Last year, MSU hung on for a 34-31 victory, highlighted by a brilliant performance by WR Plaxico Burress, who hauled in 10 catches for 255 yards. Michigan, led by the hot hand of QB Tom Brady, did manage to stage a furious comeback, outscoring MSU 21-7 in the fourth quarter. In the end though, Michigan State survived.
Purdue's O-line steps up for Brees
Purdue, also in the hunt for a Big Ten championship, could actually be unbeaten at 7-0 had it not been for special-teams breakdowns against both Notre Dame and Penn State.
While Drew Brees garners most of the national attention and deservedly so, you can't overlook the quality performance that has been turned in by the Boilermaker offensive line. This group, led by underrated senior LT Matt Light, has allowed the opposition to sack Brees just six times in nearly 300 pass attempts. Light, a 6-foot-4, 300-pound veteran, has started 32 games during his fine stay at West Lafayette.

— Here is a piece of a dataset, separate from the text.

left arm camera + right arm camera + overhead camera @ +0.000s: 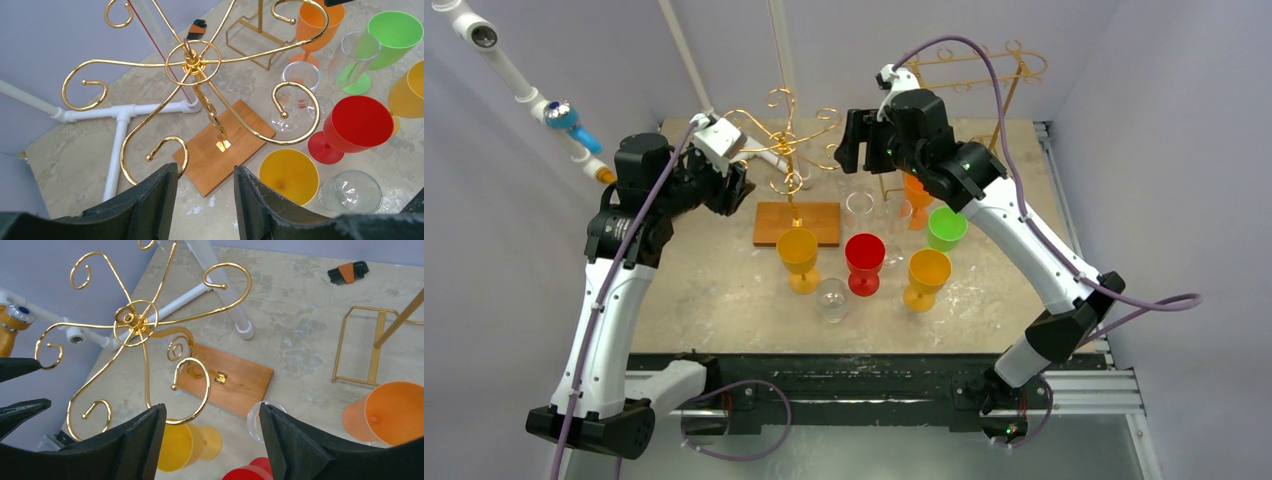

Proving to be a key performer in the pass offense thus far has been true freshman wide-out John Standeford. Last week against Northwestern, Standeford hauled in six receptions for 74 yards and three touchdowns. For the year, he's tied with senior WR Vinny Sutherland for the team lead with 40 catches for a 12.2 yard average and five touchdowns.
With Sutherland moving on to the NFL after this season, Standeford figures to be the primary target along with TE Tim Stratton for young signal-caller Brandon Hance when the Boilermakers take the field for the 2001 campaign.
Cal seeks first win vs. Washington in 18 tries
After upsetting UCLA in three overtimes by a count of 46-38 last week, the Cal Golden Bears (now 2-4) have to travel to Husky Stadium on Saturday to face Washington.
Cal has lost 17 straight games to Washington. Last year Cal was up 24-10 in the third quarter, only to fall by a count of 27-24. Tom Holmoe and his staff will be hoping that last week turns out to be the breakthrough game for his young QB Kyle Boller and the Golden Bear offense.
Keep in mind, the 46 points scored against UCLA were more than Cal had scored in their previous four games combined. Entering the UCLA game, they were averaging just 13.8 points per game. Boller, just a sophomore, had really struggled throwing the football as well.
But against UCLA he stepped up his performance level, tossing three touchdown passes while accounting for 252 yards through the air waves. He also ran for 59 yards. While he completed less than 50 percent of his passes, going 16-of-34, Golden Bear receivers dropped five passes and Boller also threw the ball away on several occasions.
Overall, this was by far Boller's best effort of the season. Assisting Boller was the eye-catching effort turned in by talented 5-foot-7, 190-pound sophomore RB Joe Igber. The exciting youngster finished with 179 yards of total offense, while accounting for three touchdowns. Igber was at his best catching the football, totaling five receptions for 126 yards and a pair of touchdowns.
We'll have to see if the momentum the Golden Bears offense built up continues this week against Washington at Husky Stadium or comes to a screeching halt.